James Melvin <[email protected]> writes:
> These options are designed to prevent stale file handle exceptions
> during git operations which can happen on users of NFS repos when
> repacking is done on them. The strategy is to preserve old pack files
> around until the next repack with the hopes that they will become
> unreferenced by then and not cause any exceptions to running processes
> when they are finally deleted (pruned).
I find it a very sensible strategy to work around NFS, but it does
not explain why the directory the old ones are moved to need to be
configurable.

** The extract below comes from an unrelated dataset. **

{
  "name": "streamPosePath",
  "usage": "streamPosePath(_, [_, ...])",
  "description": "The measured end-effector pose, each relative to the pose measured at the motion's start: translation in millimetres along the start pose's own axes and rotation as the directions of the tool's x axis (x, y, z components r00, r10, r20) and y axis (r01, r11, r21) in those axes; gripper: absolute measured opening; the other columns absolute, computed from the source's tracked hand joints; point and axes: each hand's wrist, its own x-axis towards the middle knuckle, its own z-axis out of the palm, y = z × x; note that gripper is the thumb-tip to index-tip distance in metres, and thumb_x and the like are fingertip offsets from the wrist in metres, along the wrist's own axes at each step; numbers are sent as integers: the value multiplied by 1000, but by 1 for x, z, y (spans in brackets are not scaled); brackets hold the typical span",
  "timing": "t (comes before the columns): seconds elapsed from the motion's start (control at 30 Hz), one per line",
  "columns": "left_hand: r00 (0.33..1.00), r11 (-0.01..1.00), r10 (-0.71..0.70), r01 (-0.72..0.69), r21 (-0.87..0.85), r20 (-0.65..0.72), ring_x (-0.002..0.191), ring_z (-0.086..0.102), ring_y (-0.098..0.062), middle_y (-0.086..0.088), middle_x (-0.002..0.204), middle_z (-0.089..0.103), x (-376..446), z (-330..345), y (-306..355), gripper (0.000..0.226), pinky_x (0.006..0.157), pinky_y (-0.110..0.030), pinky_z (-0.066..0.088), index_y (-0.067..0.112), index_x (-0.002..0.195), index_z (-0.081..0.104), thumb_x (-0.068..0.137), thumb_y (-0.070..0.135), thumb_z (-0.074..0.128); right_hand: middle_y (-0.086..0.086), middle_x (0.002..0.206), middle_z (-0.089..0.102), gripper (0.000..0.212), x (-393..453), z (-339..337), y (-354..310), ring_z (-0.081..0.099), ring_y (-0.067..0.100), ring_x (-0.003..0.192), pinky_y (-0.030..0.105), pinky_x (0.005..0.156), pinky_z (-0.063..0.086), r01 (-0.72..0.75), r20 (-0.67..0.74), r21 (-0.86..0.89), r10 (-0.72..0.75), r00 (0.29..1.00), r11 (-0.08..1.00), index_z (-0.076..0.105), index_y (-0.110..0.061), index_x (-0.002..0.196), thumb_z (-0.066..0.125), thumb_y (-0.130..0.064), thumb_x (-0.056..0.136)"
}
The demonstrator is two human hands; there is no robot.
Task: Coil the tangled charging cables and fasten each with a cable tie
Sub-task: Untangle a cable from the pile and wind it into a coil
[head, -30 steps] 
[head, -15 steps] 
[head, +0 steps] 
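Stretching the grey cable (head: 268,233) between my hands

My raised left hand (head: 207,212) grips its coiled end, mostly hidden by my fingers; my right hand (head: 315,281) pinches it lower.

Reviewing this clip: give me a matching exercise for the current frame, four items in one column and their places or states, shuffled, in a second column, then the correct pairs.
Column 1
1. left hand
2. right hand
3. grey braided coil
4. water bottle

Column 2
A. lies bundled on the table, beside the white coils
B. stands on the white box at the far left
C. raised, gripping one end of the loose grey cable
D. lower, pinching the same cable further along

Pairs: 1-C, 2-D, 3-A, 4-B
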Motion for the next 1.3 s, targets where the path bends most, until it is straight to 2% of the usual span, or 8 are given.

It feels to me that a boolean that causes the old
ones renamed s/^pack-/^old-&/ in the same directory (instead of
pruning them right away) would risk less chances of mistakes (e.g.
making "preserved" subdirectory on a separate device mounted there
in a hope to reduce disk usage of the primary repository, which
may defeat the whole point of moving the still-active file around
instead of removing them).
And if we make "preserve-old" a boolean, perhaps the presence of
"prune-preserved" would serve as a substitute for it, iow, perhaps
we may only need --prune-preserved option (and repack.prunePreserved
configuration variable)?
> diff --git a/builtin/repack.c b/builtin/repack.c
> index 677bc7c81..f1a0c97f3 100644
> --- a/builtin/repack.c
> +++ b/builtin/repack.c
> @@ -10,8 +10,10 @@
>
> static int delta_base_offset = 1;
> static int pack_kept_objects = -1;
> +static int preserve_oldpacks = 0;
> +static int prune_preserved = 0;
We avoid initializing statics to 0 or NULL and instead let BSS take
care of them...
> static int write_bitmaps;
> -static char *packdir, *packtmp;
> +static char *packdir, *packtmp, *preservedir;
... just like what you did here.
> @@ -108,6 +110,27 @@ static void get_non_kept_pack_filenames(struct s
> ...
> +static void preserve_pack(const char *file_path, const char *file_name,
> const char *file_ext)
> +{
> + char *fname_old;
> +
> + if (mkdir(preservedir, 0700) && errno != EEXIST)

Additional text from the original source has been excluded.